Stream: git-wasmtime

Topic: wasmtime / PR #8313 NaN-canonicalization without branchin...


view this post on Zulip Wasmtime GitHub notifications bot (Apr 08 2024 at 07:53):

adambratschikaye opened PR #8313 from adambratschikaye:abk/no-branch-nan-canonicalization to bytecodealliance:main:

Modify the cranelift pass that performs NaN-canonicalization to avoid branches on x64. The current implementation uses two branches:

       8: be 00 00 c0 7f                mov esi, 0x7fc00000
       d: c5 f9 6e de                   vmovd   xmm3, esi
      11: 0f 2e c0                      ucomiss xmm0, xmm0
      14: 0f 8b 04 00 00 00             jnp 0x1e <wasm[0]::function[0]+0x1e>
      1a: f2 0f 10 c3                   movsd   xmm0, xmm3              # xmm0 = xmm3[0],xmm0[1]
      1e: 0f 84 04 00 00 00             je  0x28 <wasm[0]::function[0]+0x28>
      24: f2 0f 10 c3                   movsd   xmm0, xmm3              # xmm0 = xmm3[0],xmm0[1]

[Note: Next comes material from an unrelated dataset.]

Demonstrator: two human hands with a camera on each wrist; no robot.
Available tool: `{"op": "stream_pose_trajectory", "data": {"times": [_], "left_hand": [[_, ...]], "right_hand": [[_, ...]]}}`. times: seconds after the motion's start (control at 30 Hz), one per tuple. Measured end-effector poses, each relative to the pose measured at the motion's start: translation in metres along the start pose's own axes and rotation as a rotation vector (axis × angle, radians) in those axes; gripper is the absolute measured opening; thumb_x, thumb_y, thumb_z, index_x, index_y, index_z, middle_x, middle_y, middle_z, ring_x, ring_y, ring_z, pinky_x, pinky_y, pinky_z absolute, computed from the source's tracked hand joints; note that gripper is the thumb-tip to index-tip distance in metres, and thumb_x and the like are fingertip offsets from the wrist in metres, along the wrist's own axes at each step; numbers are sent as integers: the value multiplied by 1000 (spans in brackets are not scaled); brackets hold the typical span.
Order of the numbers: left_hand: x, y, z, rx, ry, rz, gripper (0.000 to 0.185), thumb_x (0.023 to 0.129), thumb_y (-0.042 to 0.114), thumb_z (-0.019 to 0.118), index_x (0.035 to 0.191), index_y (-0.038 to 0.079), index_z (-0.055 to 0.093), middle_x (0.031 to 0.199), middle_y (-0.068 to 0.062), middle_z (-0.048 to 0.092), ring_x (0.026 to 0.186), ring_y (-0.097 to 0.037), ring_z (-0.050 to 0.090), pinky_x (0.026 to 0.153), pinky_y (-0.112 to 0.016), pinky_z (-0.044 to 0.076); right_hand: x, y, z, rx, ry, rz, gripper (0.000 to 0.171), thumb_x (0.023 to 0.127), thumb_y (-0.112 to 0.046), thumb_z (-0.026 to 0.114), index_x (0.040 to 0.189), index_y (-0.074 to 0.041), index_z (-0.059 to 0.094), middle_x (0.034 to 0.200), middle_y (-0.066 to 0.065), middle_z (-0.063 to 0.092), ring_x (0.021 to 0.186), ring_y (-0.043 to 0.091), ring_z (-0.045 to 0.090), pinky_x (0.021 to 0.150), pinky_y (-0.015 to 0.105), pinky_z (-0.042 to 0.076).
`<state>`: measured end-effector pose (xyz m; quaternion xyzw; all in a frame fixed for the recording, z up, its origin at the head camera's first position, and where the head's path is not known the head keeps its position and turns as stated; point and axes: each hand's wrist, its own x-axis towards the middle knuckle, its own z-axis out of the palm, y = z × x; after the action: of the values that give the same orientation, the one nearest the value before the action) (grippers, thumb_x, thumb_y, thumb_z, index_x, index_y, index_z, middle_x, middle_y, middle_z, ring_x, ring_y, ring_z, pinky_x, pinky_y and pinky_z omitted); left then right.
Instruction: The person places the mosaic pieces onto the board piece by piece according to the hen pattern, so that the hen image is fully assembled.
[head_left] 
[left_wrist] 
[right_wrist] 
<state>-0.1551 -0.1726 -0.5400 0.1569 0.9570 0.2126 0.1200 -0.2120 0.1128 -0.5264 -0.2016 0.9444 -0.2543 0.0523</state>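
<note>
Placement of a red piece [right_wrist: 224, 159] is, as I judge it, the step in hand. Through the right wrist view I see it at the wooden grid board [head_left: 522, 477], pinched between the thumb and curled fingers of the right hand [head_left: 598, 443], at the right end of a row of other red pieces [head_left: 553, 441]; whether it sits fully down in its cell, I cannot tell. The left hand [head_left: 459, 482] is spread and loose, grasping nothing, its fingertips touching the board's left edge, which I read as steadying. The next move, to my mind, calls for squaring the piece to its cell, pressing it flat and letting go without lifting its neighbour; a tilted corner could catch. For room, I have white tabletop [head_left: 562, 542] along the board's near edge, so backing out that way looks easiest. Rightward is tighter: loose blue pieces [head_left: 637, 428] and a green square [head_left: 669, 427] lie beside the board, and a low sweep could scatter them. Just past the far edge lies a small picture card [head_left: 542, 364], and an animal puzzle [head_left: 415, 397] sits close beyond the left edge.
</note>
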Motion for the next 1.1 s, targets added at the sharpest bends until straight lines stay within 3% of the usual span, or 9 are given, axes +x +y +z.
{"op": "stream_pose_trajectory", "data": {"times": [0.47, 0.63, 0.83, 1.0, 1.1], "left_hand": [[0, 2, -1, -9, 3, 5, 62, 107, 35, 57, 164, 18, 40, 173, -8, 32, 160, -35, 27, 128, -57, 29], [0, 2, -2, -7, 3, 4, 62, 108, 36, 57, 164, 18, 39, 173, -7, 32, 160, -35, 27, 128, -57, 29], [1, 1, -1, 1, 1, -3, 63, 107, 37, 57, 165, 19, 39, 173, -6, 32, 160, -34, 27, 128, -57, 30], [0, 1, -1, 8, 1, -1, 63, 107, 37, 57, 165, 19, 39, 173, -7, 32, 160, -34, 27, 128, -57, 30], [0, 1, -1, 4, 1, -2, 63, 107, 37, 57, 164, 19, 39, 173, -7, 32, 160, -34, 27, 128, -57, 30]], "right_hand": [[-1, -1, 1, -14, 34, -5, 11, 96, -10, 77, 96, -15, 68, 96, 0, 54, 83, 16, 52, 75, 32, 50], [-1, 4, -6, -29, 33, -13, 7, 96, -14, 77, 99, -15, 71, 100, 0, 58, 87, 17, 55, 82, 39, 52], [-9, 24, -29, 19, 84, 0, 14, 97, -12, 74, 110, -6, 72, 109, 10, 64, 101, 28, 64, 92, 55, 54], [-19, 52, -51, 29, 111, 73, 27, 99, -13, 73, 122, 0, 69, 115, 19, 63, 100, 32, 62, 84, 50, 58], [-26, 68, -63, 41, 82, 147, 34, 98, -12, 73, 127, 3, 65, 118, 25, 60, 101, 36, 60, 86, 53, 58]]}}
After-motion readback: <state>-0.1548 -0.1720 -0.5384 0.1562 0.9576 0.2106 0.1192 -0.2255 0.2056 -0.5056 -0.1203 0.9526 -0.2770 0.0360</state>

With these changes, NaN-canonicalization becomes:

       8: c5 e8 c2 da 03                vcmpunordps xmm3, xmm2, xmm2
       d: be 00 00 c0 7f                mov esi, 0x7fc00000
      12: c5 f9 6e e6                   vmovd   xmm4, esi
      16: c4 e3 69 4c c4 30             vpblendvb   xmm0, xmm2, xmm4, xmm3

Running both versions against an small image classification inference benchmark here resulted in a ~50% improvement:

image_classification/opt-level=0
                        time:   [728.16 ms 730.00 ms 732.05 ms]
                        change: [-44.476% -44.251% -44.029%] (p = 0.00 < 0.05)
                        Performance has improved.

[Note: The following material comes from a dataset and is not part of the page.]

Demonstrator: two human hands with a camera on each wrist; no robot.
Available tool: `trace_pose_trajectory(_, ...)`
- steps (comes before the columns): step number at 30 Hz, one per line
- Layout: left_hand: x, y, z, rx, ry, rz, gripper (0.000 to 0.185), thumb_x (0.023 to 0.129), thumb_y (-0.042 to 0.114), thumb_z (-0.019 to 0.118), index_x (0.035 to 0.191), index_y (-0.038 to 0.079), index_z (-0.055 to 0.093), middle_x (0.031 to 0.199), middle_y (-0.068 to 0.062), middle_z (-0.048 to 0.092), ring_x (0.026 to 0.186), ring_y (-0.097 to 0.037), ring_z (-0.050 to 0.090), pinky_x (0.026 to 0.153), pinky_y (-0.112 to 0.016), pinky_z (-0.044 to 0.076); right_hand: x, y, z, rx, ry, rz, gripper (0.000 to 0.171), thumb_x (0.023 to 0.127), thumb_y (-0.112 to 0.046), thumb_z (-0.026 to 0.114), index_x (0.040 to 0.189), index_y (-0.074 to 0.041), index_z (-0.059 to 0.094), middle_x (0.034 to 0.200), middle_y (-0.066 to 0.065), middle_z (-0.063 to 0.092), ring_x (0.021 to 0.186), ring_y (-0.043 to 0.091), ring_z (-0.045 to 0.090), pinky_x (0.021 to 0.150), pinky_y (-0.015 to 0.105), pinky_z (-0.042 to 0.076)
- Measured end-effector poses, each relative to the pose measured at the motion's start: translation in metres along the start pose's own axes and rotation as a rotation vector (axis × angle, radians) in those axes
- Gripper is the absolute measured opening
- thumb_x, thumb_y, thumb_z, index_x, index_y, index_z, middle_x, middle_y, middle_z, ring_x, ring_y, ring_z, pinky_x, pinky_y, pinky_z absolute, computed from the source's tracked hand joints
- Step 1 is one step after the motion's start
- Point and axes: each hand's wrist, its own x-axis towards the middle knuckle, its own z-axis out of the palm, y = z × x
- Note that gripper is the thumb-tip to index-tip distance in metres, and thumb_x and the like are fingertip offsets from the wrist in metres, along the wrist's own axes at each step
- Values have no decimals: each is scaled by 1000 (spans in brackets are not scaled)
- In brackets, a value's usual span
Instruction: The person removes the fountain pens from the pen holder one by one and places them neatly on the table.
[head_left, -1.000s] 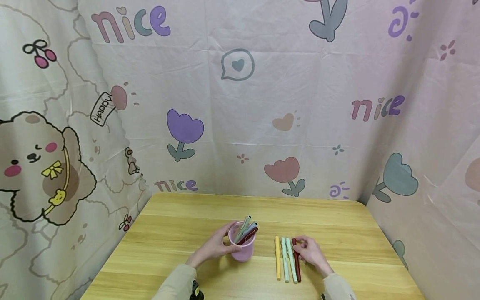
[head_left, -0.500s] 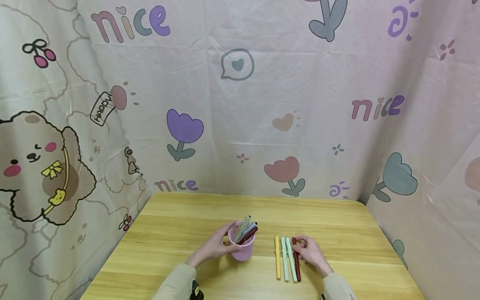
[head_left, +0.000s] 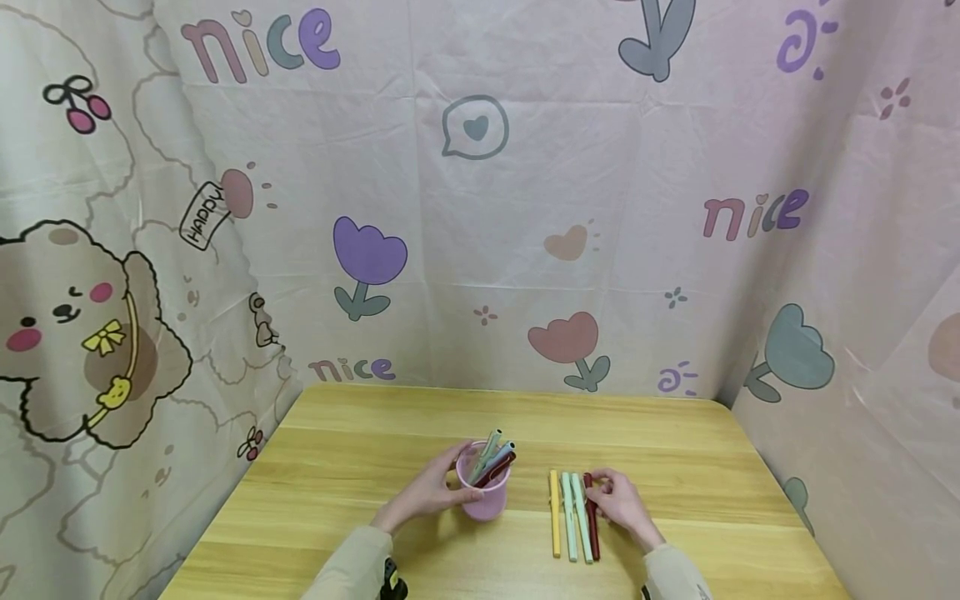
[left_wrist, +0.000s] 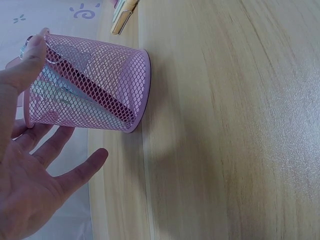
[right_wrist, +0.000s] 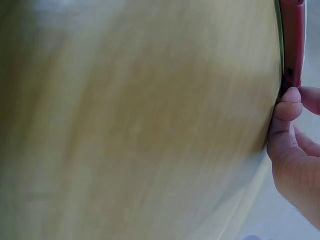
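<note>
A: Where is the pink mesh pen cup (head_left: pixel 489 503)?

B: Near the middle of the counter (head_left: pixel 375 433), base down, just left of a row of loose pens. Whether its base sits quite flat cannot be told.

A: And inside it?

B: Three pens show at the rim: one light green pen (head_left: pixel 491 447), one light blue pen (head_left: pixel 504 452) and one dark red pen (head_left: pixel 498 468), all slanting to the right. From the left wrist, a dark red barrel is visible through the mesh, running down towards the base.

A: What has hold of the cup?

B: The person's left hand (head_left: pixel 433 489). It grips near the top, thumb on the near side, other fingers reaching round the far side; one finger points out clear of the mesh.

A: How many pens lie outside?

B: Four, side by side: one yellow pen (head_left: pixel 555 514) on the left, then two mint green pens (head_left: pixel 570 518), then one loose dark red pen (head_left: pixel 593 527) on the right.

A: And the other hand?

B: The right hand (head_left: pixel 621 503) has its fingers drawn narrow, pinching the loose dark red pen, which lies along the counter.

A: Anything further out?

B: Two beige sleeves (head_left: pixel 351 567) at the lower edge, and behind the counter a patterned cloth (head_left: pixel 480 200) printed with tulips, a bear and the word "nice" three times.
</note>
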Motion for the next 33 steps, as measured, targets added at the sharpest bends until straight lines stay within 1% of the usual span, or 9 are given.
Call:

image_classification/opt-level=1
                        time:   [593.90 ms 595.51 ms 597.34 ms]
                        change: [-51.561% -51.396% -51.211%] (p = 0.00 < 0.05)
                        Performance has improved.

As a side note, I didn't notice any sightglass benchmark that was performing mainly float arithmetic to test against. I'd be happy to add this image classification case if there's interest.

<!--
Please make sure you include the following information:

Our development process is documented in the Wasmtime book:
https://docs.wasmtime.dev/contributing-development-process.html

Please ensure all communication follows the code of conduct:
https://github.com/bytecodealliance/wasmtime/blob/main/CODE_OF_CONDUCT.md
-->

view this post on Zulip Wasmtime GitHub notifications bot (Apr 08 2024 at 07:54):

adambratschikaye updated PR #8313.

view this post on Zulip Wasmtime GitHub notifications bot (Apr 08 2024 at 07:59):

adambratschikaye submitted PR review.

view this post on Zulip Wasmtime GitHub notifications bot (Apr 08 2024 at 07:59):

adambratschikaye submitted PR review.

view this post on Zulip Wasmtime GitHub notifications bot (Apr 08 2024 at 07:59):

adambratschikaye created PR review comment:

Without any of the other changes, just changing this comparison from NotEqual to Unordered removes one of the two jumps which is a significant improvement. With the other changes I don't think there's a difference between using NotEqual or Unordered, but Unordered seemed more precise.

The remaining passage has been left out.